Sur le fil à linge de l’imagination, un auteur se doit d’étendre l’étoffe un peu rugueuse qu’est l’incrédulité de son lecteur. Pour l’assouplir. La faire flotter au vent de son inventivité. Lui donner un pli qu’à première vue elle n’était pas destinée à prendre. Pour s’envoler au-delà des a priori, elle nécessite d’être allégée du poids du scepticisme, l’incrédulité. Mais cessons de parler chiffons, et voyons un peu comment on peut provoquer sa suspension chez la personne nous faisant l’honneur de nous lire…

L’incrédulité entre la vie et la mort

Au fait, je suis mort

J’ai lu la semaine dernière un court roman italien m’ayant inspiré cet article. L’argument est simple : le personnage-narrateur, un homme habitant un endroit isolé, fait un jour la connaissance d’un garçon ; une relation amicale se noue alors entre eux. L’homme apprend par la suite, et le lecteur avec lui, que ce nouvel ami est en fait mort, en dépit des discussions et des repas partagés par le curieux duo. À partir de cette révélation, le comportement du personnage-narrateur ne change guère. Ses visites chez ce compagnon décédé et avec qui il communique pourtant ne cessent pas, jusqu’à un épilogue donnant lieu à l’interprétation qu’on voudra bien en faire…

Les incrédules anonymes

Je me vois au regret de ne pouvoir donner à mes aimables lecteurs le titre de ce roman, pas plus que le nom de son auteur, et ce pour une raison évidente : quiconque entreprendrait de le lire en ayant à l’esprit les éléments que je viens d’évoquer verrait inévitablement le plaisir de la découverte annihilé. En revanche, je peux m’appuyer dessus pour aborder l’un des concepts les plus importants de la narration, à savoir la suspension consentie de l’incrédulité. Un bref rappel pour dire qu’il s’agit d’une opération mentale effectuée par le lecteur par laquelle il met de côté son scepticisme afin de s’immerger dans un univers fictif.
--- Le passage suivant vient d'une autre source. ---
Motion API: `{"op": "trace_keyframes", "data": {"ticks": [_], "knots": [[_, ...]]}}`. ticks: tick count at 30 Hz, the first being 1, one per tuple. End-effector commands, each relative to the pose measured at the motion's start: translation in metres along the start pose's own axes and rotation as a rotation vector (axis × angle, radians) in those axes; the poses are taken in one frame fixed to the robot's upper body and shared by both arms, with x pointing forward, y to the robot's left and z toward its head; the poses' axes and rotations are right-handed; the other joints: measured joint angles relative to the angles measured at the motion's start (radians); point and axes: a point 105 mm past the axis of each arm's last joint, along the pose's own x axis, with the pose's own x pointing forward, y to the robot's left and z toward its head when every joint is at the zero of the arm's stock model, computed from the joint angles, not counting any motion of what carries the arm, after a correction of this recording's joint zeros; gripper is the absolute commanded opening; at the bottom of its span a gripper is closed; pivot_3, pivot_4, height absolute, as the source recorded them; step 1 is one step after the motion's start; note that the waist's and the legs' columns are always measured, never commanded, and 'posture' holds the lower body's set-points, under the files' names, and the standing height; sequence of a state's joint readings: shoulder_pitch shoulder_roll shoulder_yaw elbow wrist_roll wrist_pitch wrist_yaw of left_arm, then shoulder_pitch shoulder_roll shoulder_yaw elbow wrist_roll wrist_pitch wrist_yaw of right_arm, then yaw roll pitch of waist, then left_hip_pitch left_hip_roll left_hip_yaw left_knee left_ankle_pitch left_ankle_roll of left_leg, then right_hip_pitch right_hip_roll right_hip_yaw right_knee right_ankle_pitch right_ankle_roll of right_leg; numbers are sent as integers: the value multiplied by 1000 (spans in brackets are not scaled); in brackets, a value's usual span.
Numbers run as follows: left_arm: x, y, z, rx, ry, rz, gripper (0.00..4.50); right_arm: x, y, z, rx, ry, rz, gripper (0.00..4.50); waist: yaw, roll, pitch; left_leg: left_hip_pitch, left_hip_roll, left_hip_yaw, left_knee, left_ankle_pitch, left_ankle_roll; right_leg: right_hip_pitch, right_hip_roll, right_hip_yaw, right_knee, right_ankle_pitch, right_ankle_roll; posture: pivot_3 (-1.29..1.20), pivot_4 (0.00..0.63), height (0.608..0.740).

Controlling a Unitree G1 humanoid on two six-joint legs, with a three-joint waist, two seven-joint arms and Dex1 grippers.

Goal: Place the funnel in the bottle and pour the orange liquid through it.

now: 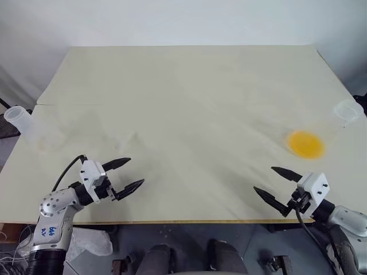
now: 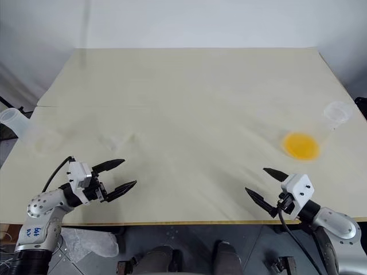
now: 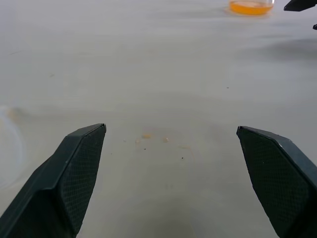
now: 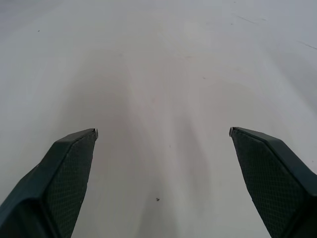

La cohérence de la singularité

Ce que l’auteur dit est donc tenu pour vrai, non pas parce que c’est lui qui le dit, mais en raison de la cohérence interne dont il fait montre dans son histoire afin qu’on accepte la singularité de ce qu’il raconte. Cela nécessite de sa part de préparer le terrain : dans « mon » roman italien, on n’apprend pas de but en blanc que l’ami est mort. Il y a tout un travail exécuté en amont, par petites touches, pour qu’un sentiment d’étrangeté imprègne peu à peu le récit. C’est ce lent conditionnement du lecteur qu’un auteur doit mener à bien s’il veut l’entraîner à sa suite. Retenons ce maître mot pour y parvenir : cohérence.

L’incrédulité pas à pas

Ces petits riens bizarres

L’auteur italien a décidé de ne dévoiler le statut macabre du garçon qu’après s’être appliqué à diffuser un sentiment d’irréalité dans le quotidien du personnage-narrateur. Celui-ci relève quelques bizarreries, les objets et vêtements d’une autre époque que le garçon possède, par exemple. Des petits riens le troublant et faisant retentir dans l’esprit du lecteur une lointaine alarme annonçant on ne sait trop quel événement vaguement inquiétant ou dont on imagine le caractère déroutant sans en saisir la nature.

Le pas de côté narratif

Cette ambiance particulière dessine graduellement, en toute cohérence, le trait d’union qui reliera une situation intrigante à son prolongement teinté de réalisme magique. En tout, l’auteur consacre ainsi plus de la moitié du livre – environ 110 pages sur 185 – à exposer la situation initiale avant que l’élément perturbateur survienne. Une fois atteint ce point de basculement entre la vraisemblance et l’altération de la normalité, l’histoire s’enrichit d’un nouveau potentiel. Ce pas de côté narratif trouve son intérêt dans ce qu’il amène de surprenant, mais aussi dans le fait que la même histoire nous est ensuite racontée différemment, à la lumière de cet élément surnaturel.

Questions et réponses

La question posée dans la première partie du livre était double : le personnage-narrateur se demandait qui logeait dans une maison visible depuis son hameau déserté et dont il apercevait la lumière s’allumer chaque soir. Puis, une fois connue l’existence du garçon, il se questionnait sur la raison pour laquelle lui aussi vivait absolument seul alors qu’il était encore en âge d’aller à l’école. Apprendre de la bouche du garçon que ce dernier, contre toute apparence, était mort, est la résolution d’une énigme en révélant une plus grande encore. La suspension d’incrédulité fait ici office de clef de compréhension tout autant que d’ouverture vers des possibles insoupçonnés au départ de l’histoire.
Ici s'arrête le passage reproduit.